Alain Finkielkraut, pour son émission Répliques du 27 avril 2024, invite le professeur d’histoire du Moyen-Orient Jean-Pierre Filiu et ce bon vieux Gilles Kepel, un autre prof des universités, mais qui aime les médias au point d’y adapter sa connaissance du monde oriental dans le sens israélo-américain, on va le voir.
Pour lui, qui vient d’écrire à la hâte Holocaustes, Israël-Gaza et la guerre contre l’Occident, tout un programme et une sacrée inversion accusatoire !, le 7 Octobre est une « razzia » comme on en voyait dans le monde musulman. Mais surtout, Kepel est l’homme qui croit autant au 11 Septembre qu’au 7 Octobre, comprendre, les versions officielles de ces deux événements qui se ressemblent, et qu’il arrive à lier. Et là, on est d’accord, mais pas comme il s’y attend : car à chaque fois, ça permet à l’axe israélo-américain de détruire un peu plus les pays qui lui résistent dans cette région du monde. Après l’Afghanistan, l’Irak et la Syrie, au tour de la Palestine d’être rayée de la carte.

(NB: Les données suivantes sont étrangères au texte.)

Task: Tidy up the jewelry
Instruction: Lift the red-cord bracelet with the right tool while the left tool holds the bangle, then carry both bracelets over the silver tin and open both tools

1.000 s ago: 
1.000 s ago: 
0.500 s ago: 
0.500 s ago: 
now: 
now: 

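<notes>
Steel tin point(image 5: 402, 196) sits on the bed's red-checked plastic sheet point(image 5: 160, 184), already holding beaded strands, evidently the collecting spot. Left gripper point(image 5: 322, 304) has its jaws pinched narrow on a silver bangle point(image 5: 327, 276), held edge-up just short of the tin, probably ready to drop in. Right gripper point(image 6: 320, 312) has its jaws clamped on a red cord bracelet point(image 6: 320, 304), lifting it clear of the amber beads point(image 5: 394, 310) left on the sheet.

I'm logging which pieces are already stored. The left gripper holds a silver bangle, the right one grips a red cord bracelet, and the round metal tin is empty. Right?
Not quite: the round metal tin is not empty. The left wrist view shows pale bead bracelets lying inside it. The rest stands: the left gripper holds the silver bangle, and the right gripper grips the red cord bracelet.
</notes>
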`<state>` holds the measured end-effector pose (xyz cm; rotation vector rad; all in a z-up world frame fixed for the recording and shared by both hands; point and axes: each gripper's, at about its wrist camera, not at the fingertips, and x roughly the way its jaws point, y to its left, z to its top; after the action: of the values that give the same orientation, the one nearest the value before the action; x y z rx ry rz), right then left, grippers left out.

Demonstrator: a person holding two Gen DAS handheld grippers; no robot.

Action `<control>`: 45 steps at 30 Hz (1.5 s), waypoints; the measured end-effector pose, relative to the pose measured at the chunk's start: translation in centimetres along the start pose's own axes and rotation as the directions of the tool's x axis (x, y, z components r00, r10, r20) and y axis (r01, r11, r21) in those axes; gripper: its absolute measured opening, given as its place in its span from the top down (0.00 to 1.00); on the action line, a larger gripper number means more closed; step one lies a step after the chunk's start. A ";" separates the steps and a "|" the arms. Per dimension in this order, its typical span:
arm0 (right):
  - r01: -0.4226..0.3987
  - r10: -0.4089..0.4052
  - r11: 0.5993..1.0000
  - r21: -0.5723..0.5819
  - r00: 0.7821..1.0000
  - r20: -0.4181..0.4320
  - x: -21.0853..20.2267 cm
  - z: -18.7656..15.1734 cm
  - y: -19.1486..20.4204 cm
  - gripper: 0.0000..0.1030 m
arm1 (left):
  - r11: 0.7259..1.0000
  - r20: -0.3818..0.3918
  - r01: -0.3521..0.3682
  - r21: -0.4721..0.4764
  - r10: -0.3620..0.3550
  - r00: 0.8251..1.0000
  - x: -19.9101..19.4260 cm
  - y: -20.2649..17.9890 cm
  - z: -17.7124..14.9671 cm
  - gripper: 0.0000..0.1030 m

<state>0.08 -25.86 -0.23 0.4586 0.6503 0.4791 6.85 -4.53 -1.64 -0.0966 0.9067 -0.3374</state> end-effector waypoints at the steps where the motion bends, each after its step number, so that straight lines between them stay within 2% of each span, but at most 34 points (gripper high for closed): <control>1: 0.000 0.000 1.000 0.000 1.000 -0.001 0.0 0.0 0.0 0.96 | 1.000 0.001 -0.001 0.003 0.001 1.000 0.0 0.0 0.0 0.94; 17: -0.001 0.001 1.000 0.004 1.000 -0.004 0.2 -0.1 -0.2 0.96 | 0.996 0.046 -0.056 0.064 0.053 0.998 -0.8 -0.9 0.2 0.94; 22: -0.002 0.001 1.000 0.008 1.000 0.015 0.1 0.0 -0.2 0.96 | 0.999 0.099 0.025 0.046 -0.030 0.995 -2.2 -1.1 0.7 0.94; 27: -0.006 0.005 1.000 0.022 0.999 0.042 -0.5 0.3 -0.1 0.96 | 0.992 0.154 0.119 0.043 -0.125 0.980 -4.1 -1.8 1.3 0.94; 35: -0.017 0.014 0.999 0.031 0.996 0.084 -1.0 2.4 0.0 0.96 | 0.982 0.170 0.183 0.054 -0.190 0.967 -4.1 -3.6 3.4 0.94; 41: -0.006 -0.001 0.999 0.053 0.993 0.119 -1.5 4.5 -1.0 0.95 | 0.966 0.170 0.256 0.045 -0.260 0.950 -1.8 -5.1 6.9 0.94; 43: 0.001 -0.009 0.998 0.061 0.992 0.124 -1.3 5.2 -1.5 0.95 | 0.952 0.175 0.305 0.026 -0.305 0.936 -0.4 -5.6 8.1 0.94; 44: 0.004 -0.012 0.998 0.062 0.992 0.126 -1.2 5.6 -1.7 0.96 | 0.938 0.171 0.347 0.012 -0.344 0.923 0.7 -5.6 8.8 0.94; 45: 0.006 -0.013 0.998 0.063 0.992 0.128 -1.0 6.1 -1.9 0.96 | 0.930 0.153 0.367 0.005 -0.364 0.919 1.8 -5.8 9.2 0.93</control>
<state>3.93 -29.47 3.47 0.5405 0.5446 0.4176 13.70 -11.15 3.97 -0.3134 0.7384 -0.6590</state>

On ne va pas relever ici toutes les incohérences et tous les artifices du discours de Kepel, qui mélange sa connaissance réelle du Proche-Orient avec un biais israéliste, ou islamophobe. C’est ce qui caractérise ce chercheur qui a explosé dans les médias après les grands attentats de 2015-2016. Curieusement, il est devenu le monsieur islam, avec un regard qui faisait des victimes, les pays musulmans attaqués, en quelque sorte les responsables de leur destruction.
L’intro de Kepel est à ce titre éblouissante. Il répond à la double question de Finky, « que s’est-il vraiment passé le 7 octobre, quel sens donner à cet événement ? »
« Eh bien on n’a pas très bien su ce qui s’était passé au début, et votre serviteur s’est trompé à ce moment-là car j’étais convaincu qu’une opération d’une telle ampleur ne pouvait qu’avoir été décidée par les patrons de l’Axe de la Résistance, c’est-à-dire par Téhéran et son mandataire le Hezbollah, le Hamas se contentant de suivre les instructions. (...)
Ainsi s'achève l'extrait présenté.